* **WHAT THE TASK ASKS**: Please print each entry below exactly as it reads.

* **DATA RECORDS**:

§ §

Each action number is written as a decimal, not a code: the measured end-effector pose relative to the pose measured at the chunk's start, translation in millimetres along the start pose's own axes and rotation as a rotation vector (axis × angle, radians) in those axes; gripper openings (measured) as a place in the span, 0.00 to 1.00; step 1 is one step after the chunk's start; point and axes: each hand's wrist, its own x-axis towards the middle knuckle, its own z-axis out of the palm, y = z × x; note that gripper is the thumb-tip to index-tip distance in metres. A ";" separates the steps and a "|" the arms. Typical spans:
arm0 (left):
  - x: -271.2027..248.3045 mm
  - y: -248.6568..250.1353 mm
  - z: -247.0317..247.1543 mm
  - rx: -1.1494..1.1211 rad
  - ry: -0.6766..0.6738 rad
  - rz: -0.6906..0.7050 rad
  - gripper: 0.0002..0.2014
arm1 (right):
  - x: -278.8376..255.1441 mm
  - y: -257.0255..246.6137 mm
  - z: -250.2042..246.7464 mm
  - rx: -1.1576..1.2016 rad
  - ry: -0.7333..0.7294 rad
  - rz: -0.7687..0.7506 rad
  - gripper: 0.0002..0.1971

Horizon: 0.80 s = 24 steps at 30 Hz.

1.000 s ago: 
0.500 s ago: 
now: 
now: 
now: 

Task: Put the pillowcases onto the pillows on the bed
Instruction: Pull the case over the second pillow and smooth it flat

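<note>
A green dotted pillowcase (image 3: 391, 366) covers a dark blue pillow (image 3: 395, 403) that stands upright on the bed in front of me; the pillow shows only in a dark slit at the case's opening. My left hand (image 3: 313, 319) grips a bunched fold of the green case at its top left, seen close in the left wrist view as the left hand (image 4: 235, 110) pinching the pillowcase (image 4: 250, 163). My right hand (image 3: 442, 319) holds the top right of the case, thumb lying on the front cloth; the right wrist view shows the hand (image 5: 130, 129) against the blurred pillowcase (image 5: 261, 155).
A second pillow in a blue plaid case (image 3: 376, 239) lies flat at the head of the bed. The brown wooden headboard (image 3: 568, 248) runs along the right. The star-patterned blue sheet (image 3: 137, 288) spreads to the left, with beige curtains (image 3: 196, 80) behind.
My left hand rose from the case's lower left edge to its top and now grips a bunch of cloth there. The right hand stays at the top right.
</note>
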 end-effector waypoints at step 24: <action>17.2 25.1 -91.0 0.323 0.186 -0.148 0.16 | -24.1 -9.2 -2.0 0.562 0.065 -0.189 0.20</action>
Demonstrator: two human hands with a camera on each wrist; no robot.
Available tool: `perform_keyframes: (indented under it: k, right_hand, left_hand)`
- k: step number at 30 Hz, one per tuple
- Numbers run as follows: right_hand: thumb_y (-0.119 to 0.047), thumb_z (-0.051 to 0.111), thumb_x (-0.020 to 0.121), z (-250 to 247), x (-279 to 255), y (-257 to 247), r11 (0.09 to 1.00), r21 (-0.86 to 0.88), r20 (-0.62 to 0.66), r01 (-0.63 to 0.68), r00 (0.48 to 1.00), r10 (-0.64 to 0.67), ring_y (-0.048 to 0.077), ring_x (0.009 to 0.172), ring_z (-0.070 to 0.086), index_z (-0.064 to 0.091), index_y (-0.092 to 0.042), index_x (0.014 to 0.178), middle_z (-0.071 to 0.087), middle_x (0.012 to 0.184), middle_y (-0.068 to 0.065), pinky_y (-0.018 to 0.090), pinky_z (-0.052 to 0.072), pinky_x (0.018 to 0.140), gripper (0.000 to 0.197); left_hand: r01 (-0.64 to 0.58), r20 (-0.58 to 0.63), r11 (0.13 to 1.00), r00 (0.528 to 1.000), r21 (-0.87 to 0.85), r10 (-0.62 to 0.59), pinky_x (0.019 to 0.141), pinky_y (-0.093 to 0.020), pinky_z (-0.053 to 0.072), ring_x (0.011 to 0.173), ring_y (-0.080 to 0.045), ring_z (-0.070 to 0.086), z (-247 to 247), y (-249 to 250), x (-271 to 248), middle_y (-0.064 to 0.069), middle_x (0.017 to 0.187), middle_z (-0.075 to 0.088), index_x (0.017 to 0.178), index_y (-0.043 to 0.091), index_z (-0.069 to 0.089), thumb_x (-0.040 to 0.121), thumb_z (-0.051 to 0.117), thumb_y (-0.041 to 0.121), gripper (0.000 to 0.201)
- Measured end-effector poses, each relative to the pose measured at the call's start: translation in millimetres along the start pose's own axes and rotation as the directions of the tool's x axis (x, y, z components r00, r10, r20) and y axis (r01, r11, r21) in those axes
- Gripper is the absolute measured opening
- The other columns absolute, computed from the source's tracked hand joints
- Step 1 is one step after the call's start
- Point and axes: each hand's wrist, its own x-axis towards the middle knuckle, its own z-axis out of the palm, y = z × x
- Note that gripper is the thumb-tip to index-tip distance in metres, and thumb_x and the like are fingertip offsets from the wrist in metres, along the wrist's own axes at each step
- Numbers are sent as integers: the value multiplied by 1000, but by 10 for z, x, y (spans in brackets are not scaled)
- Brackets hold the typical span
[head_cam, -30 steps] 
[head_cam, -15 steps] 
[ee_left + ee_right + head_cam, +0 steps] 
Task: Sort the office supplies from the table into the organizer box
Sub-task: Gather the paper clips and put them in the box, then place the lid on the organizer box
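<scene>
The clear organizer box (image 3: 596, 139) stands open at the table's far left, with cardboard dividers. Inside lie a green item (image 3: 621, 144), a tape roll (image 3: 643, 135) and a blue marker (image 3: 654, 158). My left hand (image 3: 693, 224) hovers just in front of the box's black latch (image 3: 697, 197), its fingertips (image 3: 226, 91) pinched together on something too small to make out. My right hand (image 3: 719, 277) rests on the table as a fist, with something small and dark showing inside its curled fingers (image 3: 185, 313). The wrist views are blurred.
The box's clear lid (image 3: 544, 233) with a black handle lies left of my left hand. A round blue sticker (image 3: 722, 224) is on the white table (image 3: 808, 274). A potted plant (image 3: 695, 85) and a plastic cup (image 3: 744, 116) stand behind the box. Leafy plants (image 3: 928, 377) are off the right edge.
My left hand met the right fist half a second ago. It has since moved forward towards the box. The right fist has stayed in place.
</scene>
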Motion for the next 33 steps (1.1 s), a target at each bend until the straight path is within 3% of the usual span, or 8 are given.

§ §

* **EXERCISE SOLUTION**:
Each action number is written as a decimal, not a code: the measured end-effector pose relative to the pose measured at the chunk's start, translation in millimetres along the start pose's own axes and rotation as a rotation vector (axis × angle, radians) in those axes; gripper openings (measured) as a place in the span, 0.00 to 1.00; step 1 is one step after the chunk's start; point and axes: each hand's wrist, its own x-axis towards the middle knuckle, its own z-axis out of the palm, y = z × x; note that gripper is the thumb-tip to index-tip distance in metres. A ";" separates the steps and a "|" the arms. Typical spans:
arm0 (left):
  - x: -271.2027..248.3045 mm
  - y: -248.6568..250.1353 mm
  - z: -247.0317..247.1543 mm
  - rx: -1.1494..1.1211 rad
  - ry: -0.6766..0.6738 rad
  - rz: -0.6906..0.7050 rad
  - gripper: 0.0002..0.2014
arm1 (right):
  - x: -278.8376..255.1441 mm
  - y: -257.0255..246.6137 mm
  - z: -250.2042..246.7464 mm
  - rx: -1.1576..1.2016 rad
  - ry: -0.7333..0.7294 rad
  - rz: -0.7687..0.7506 rad
  - gripper: 0.0002..0.1971

Horizon: 0.80 s = 24 steps at 30 Hz.

1.000 s ago: 
0.500 s ago: 
now: 
now: 
now: 

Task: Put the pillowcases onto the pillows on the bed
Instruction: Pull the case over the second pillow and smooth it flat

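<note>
A green dotted pillowcase (image 3: 391, 366) covers a dark blue pillow (image 3: 395, 403) that stands upright on the bed in front of me; the pillow shows only in a dark slit at the case's opening. My left hand (image 3: 313, 319) grips a bunched fold of the green case at its top left, seen close in the left wrist view as the left hand (image 4: 235, 110) pinching the pillowcase (image 4: 250, 163). My right hand (image 3: 442, 319) holds the top right of the case, thumb lying on the front cloth; the right wrist view shows the hand (image 5: 130, 129) against the blurred pillowcase (image 5: 261, 155).
A second pillow in a blue plaid case (image 3: 376, 239) lies flat at the head of the bed. The brown wooden headboard (image 3: 568, 248) runs along the right. The star-patterned blue sheet (image 3: 137, 288) spreads to the left, with beige curtains (image 3: 196, 80) behind.
My left hand rose from the case's lower left edge to its top and now grips a bunch of cloth there. The right hand stays at the top right.
</note>
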 end-effector waypoints at step 24: <action>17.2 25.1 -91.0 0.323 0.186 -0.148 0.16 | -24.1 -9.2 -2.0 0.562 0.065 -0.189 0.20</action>
Demonstrator: two human hands with a camera on each wrist; no robot.
Available tool: `perform_keyframes: (indented under it: k, right_hand, left_hand)`
- k: step number at 30 Hz, one per tuple
- Numbers run as follows: right_hand: thumb_y (-0.119 to 0.047), thumb_z (-0.051 to 0.111), thumb_x (-0.020 to 0.121), z (-250 to 247), x (-279 to 255), y (-257 to 247), r11 (0.09 to 1.00), r21 (-0.86 to 0.88), r20 (-0.62 to 0.66), r01 (-0.63 to 0.68), r00 (0.48 to 1.00), r10 (-0.64 to 0.67), ring_y (-0.048 to 0.077), ring_x (0.009 to 0.172), ring_z (-0.070 to 0.086), index_z (-0.064 to 0.091), index_y (-0.092 to 0.042), index_x (0.014 to 0.178), middle_z (-0.071 to 0.087), middle_x (0.012 to 0.184), middle_y (-0.068 to 0.065), pinky_y (-0.018 to 0.090), pinky_z (-0.052 to 0.072), pinky_x (0.018 to 0.140), gripper (0.000 to 0.197); left_hand: r01 (-0.64 to 0.58), r20 (-0.58 to 0.63), r11 (0.13 to 1.00), r00 (0.528 to 1.000), r21 (-0.87 to 0.85), r10 (-0.62 to 0.59), pinky_x (0.019 to 0.141), pinky_y (-0.093 to 0.020), pinky_z (-0.053 to 0.072), ring_x (0.011 to 0.173), ring_y (-0.080 to 0.045), ring_z (-0.070 to 0.086), z (-247 to 247), y (-249 to 250), x (-271 to 248), middle_y (-0.064 to 0.069), middle_x (0.017 to 0.187), middle_z (-0.075 to 0.088), index_x (0.017 to 0.178), index_y (-0.043 to 0.091), index_z (-0.069 to 0.089), thumb_x (-0.040 to 0.121), thumb_z (-0.051 to 0.117), thumb_y (-0.041 to 0.121), gripper (0.000 to 0.201)
- Measured end-effector poses, each relative to the pose measured at the call's start: translation in millimetres along the start pose's own axes and rotation as the directions of the tool's x axis (x, y, z components r00, r10, r20) and y axis (r01, r11, r21) in those axes
- Gripper is the absolute measured opening
- The other columns absolute, computed from the source's tracked hand joints
- Step 1 is one step after the call's start
- Point and axes: each hand's wrist, its own x-axis towards the middle knuckle, its own z-axis out of the palm, y = z × x
- Note that gripper is the thumb-tip to index-tip distance in metres, and thumb_x and the like are fingertip offsets from the wrist in metres, along the wrist's own axes at each step
- Numbers are sent as integers: the value multiplied by 1000, but by 10 for z, x, y (spans in brackets are not scaled)
- Brackets hold the typical span
[head_cam, -30 steps] 
[head_cam, -15 steps] 
[ee_left + ee_right + head_cam, +0 steps] 
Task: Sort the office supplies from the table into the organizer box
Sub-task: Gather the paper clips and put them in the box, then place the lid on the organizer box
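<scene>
The clear organizer box (image 3: 596, 139) stands open at the table's far left, with cardboard dividers. Inside lie a green item (image 3: 621, 144), a tape roll (image 3: 643, 135) and a blue marker (image 3: 654, 158). My left hand (image 3: 693, 224) hovers just in front of the box's black latch (image 3: 697, 197), its fingertips (image 3: 226, 91) pinched together on something too small to make out. My right hand (image 3: 719, 277) rests on the table as a fist, with something small and dark showing inside its curled fingers (image 3: 185, 313). The wrist views are blurred.
The box's clear lid (image 3: 544, 233) with a black handle lies left of my left hand. A round blue sticker (image 3: 722, 224) is on the white table (image 3: 808, 274). A potted plant (image 3: 695, 85) and a plastic cup (image 3: 744, 116) stand behind the box. Leafy plants (image 3: 928, 377) are off the right edge.
My left hand met the right fist half a second ago. It has since moved forward towards the box. The right fist has stayed in place.
</scene>
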Motion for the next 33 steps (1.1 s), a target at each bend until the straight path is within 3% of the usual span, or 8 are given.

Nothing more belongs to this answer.